**What you will do**
What is needed is an exact copy of the lines in the listing below, from the one with "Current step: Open" up to and including the one with "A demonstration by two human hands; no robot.", with no other lines.

**Stored data**
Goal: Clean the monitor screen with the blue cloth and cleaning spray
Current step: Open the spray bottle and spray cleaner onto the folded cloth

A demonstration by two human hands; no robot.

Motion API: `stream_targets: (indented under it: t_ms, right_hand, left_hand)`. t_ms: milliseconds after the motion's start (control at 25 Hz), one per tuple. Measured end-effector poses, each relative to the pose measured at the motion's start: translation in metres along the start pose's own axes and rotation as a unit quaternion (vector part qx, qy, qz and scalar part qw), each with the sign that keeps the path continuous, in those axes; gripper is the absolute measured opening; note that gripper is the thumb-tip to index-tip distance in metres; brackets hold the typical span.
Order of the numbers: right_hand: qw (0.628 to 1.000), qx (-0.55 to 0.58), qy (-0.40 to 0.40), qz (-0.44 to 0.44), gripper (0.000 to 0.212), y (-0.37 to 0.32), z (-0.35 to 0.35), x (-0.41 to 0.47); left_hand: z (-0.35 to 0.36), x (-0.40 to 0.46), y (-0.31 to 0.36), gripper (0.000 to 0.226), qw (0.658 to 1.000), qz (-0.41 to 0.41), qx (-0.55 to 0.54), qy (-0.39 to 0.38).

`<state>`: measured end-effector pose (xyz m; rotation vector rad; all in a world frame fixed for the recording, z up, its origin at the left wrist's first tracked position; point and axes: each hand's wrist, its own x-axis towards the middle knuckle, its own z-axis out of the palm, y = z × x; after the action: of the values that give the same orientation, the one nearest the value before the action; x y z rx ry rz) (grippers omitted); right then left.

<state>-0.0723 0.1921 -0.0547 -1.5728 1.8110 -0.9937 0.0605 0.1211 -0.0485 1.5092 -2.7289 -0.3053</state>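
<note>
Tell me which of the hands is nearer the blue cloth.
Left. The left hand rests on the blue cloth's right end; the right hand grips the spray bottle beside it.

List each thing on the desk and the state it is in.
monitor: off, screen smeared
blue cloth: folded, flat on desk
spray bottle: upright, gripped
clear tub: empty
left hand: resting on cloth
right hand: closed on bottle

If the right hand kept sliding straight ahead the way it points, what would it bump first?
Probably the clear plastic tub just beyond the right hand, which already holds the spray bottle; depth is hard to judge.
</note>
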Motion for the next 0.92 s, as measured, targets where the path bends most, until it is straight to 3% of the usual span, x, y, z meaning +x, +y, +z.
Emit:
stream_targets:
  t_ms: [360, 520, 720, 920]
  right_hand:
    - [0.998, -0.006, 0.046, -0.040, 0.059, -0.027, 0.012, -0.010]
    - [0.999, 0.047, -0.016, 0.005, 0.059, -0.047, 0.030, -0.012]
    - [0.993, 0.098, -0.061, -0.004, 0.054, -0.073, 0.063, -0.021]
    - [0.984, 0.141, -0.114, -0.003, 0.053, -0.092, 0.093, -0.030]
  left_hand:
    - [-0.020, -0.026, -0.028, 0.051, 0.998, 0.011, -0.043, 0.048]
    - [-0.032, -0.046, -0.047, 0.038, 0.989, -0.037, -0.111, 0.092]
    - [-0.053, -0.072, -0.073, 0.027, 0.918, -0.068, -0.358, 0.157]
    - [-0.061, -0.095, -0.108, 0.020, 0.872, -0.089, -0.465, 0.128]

**Answer box**
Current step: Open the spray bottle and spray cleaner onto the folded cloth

A demonstration by two human hands; no robot.

The exercise requires no further work.